Copy out the lines of the material that include the string "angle".

=-=-=-=-=

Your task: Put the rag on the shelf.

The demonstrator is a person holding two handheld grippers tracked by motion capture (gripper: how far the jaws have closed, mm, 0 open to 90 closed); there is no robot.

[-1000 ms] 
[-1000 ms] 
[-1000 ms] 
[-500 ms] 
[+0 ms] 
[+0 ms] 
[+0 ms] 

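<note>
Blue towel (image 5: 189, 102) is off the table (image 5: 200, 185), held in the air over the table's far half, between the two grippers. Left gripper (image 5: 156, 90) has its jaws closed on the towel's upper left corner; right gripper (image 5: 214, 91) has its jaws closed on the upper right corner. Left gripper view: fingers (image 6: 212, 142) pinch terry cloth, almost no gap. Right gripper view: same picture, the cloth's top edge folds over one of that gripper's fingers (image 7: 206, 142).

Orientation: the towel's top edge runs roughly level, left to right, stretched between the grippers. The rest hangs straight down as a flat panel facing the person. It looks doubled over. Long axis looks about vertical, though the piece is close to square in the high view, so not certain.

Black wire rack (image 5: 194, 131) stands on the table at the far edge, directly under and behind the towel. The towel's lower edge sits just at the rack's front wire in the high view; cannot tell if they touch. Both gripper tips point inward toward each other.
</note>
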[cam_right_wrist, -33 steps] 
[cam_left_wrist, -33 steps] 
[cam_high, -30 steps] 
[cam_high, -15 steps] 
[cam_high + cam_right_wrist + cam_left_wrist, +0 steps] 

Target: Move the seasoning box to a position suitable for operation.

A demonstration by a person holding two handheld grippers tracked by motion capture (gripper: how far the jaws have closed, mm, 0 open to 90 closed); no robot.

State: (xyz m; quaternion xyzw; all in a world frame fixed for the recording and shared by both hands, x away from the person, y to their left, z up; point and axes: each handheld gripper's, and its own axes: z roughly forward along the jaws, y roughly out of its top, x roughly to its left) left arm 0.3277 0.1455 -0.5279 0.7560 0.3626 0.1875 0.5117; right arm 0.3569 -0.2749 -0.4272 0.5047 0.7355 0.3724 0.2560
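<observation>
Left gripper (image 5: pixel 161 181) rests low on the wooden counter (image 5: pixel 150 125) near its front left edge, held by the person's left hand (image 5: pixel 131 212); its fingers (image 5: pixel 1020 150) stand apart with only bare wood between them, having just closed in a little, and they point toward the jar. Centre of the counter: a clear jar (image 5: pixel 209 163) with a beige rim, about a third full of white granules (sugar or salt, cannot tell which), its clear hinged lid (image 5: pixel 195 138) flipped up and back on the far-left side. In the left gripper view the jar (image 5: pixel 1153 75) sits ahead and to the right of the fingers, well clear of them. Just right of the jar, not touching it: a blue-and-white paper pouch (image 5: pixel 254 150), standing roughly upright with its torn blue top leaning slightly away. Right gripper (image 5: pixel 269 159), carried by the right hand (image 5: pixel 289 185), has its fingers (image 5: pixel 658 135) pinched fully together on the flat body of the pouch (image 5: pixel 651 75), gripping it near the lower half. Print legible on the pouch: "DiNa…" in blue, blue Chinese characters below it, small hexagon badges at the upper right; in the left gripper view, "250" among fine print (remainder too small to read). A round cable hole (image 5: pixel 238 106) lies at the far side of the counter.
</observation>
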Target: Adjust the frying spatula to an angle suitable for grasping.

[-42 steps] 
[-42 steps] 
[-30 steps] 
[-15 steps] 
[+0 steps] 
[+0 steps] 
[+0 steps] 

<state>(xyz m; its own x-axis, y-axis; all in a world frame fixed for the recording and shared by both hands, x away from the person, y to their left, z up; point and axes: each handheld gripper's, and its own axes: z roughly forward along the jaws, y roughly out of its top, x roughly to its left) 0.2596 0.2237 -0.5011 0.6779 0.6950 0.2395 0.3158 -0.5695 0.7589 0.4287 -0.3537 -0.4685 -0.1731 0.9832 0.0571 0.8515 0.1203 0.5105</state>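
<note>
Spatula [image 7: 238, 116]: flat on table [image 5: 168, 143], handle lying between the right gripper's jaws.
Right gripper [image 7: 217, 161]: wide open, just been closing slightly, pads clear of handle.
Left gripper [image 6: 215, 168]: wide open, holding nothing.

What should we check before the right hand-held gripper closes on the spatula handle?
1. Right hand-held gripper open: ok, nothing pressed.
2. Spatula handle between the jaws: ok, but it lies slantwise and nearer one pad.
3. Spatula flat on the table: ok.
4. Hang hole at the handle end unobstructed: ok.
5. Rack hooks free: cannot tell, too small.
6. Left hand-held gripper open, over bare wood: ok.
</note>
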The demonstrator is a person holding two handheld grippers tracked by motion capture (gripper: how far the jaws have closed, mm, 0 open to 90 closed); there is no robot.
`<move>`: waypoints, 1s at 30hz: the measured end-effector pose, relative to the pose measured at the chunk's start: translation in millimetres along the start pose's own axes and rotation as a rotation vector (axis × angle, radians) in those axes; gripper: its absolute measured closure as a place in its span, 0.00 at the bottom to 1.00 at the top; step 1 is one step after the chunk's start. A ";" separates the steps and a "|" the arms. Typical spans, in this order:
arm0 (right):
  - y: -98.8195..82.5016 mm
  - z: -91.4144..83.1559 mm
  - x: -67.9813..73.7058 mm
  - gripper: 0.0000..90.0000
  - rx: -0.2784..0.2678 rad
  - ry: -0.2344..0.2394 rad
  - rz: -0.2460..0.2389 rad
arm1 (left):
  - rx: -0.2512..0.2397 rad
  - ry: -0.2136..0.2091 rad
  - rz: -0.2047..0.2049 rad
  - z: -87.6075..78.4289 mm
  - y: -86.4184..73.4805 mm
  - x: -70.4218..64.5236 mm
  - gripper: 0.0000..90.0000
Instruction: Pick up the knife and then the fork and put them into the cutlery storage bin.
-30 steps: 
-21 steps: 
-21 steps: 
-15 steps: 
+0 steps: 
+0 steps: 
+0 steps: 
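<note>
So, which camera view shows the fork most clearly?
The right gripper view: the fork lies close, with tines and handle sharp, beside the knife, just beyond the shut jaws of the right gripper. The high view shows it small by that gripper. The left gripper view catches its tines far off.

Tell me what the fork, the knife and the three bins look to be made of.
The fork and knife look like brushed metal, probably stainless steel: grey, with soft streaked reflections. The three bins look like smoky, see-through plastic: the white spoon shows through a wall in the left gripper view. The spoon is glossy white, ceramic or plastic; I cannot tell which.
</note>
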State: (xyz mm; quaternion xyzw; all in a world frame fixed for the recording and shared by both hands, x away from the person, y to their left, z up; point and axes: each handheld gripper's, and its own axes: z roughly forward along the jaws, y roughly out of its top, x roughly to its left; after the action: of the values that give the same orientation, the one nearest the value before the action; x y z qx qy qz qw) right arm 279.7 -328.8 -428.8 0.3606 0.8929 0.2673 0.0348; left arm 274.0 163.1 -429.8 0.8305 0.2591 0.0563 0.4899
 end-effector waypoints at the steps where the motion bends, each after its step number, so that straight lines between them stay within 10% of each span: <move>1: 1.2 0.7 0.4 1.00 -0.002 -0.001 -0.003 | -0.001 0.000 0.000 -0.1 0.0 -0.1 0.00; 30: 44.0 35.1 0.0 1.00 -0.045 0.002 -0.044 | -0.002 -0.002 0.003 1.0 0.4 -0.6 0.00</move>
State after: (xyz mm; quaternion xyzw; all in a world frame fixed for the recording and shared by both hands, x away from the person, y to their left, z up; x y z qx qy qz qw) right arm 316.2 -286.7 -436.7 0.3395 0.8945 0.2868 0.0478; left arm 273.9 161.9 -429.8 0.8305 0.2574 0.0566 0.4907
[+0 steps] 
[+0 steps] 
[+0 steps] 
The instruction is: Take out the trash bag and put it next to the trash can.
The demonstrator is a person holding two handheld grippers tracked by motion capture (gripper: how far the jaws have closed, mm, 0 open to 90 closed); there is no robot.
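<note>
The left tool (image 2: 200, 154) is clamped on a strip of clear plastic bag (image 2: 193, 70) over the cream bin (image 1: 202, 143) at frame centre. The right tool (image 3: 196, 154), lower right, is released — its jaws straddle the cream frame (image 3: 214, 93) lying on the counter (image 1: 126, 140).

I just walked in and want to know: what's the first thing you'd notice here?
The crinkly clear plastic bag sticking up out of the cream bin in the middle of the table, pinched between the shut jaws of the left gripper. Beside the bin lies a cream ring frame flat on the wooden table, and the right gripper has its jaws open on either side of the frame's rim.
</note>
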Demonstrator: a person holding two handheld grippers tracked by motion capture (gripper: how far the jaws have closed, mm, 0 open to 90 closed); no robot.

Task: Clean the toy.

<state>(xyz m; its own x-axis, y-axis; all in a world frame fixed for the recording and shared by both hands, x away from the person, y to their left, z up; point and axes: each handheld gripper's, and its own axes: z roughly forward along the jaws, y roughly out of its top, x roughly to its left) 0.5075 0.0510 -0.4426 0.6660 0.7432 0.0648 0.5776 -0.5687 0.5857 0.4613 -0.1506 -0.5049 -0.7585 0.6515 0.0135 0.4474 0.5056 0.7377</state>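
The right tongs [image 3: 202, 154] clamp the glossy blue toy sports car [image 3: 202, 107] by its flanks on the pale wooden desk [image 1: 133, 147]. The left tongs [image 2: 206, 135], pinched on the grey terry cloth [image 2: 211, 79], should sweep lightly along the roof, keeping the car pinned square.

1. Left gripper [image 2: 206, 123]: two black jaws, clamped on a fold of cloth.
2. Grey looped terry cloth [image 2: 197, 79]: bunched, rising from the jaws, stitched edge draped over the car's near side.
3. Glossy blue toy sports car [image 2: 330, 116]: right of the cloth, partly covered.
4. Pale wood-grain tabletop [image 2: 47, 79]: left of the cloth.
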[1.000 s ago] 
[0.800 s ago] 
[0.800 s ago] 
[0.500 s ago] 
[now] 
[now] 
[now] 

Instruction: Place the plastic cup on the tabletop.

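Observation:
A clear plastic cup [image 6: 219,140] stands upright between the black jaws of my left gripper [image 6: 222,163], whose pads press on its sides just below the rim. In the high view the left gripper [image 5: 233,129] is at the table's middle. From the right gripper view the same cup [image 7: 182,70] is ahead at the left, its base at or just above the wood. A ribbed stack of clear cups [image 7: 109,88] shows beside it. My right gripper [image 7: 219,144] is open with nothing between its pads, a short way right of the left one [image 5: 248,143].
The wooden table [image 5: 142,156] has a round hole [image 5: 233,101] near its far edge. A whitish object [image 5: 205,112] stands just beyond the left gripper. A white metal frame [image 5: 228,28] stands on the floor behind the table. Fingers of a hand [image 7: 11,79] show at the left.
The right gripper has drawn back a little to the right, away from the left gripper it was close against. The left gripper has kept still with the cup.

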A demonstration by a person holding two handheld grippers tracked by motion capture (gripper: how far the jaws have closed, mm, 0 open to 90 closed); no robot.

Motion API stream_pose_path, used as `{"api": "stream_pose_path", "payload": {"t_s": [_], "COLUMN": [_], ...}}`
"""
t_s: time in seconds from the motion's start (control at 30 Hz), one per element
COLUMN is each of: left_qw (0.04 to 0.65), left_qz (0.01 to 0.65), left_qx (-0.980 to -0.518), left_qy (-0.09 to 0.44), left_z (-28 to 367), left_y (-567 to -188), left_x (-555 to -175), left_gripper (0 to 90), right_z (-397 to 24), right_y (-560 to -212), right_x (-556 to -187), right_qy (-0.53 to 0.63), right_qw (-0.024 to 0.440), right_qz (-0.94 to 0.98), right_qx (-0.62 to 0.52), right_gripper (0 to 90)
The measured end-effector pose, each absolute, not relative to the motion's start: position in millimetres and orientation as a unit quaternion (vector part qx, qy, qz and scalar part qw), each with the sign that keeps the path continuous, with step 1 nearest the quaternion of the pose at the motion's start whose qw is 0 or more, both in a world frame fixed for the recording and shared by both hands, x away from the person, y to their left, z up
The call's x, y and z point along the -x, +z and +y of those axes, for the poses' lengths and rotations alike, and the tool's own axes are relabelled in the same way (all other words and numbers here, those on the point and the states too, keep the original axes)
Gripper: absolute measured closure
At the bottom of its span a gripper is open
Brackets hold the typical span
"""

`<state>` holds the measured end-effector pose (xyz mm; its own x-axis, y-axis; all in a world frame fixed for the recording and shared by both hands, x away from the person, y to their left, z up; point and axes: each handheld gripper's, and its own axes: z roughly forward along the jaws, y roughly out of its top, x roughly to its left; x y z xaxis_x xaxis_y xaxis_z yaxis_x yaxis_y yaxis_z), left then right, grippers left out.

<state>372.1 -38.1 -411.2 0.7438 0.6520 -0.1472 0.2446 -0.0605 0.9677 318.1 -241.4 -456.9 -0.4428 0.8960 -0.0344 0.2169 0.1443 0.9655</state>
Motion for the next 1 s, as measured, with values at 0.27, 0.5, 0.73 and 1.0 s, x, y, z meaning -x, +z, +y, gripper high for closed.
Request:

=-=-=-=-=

Answer to the problem
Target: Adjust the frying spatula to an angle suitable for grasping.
`<move>`: waypoints, 1s at 30hz: the measured end-effector pose, relative to the pose measured at the chunk's start: translation in millimetres along the start pose's own axes and rotation as a rotation vector (axis × angle, radians) in those axes; gripper: its absolute measured closure as a place in its span, 0.00 at the bottom to 1.00 at the top; step 1 is one step after the chunk's start. A ";" separates the steps and a "|" the arms. Typical spans, in this order:

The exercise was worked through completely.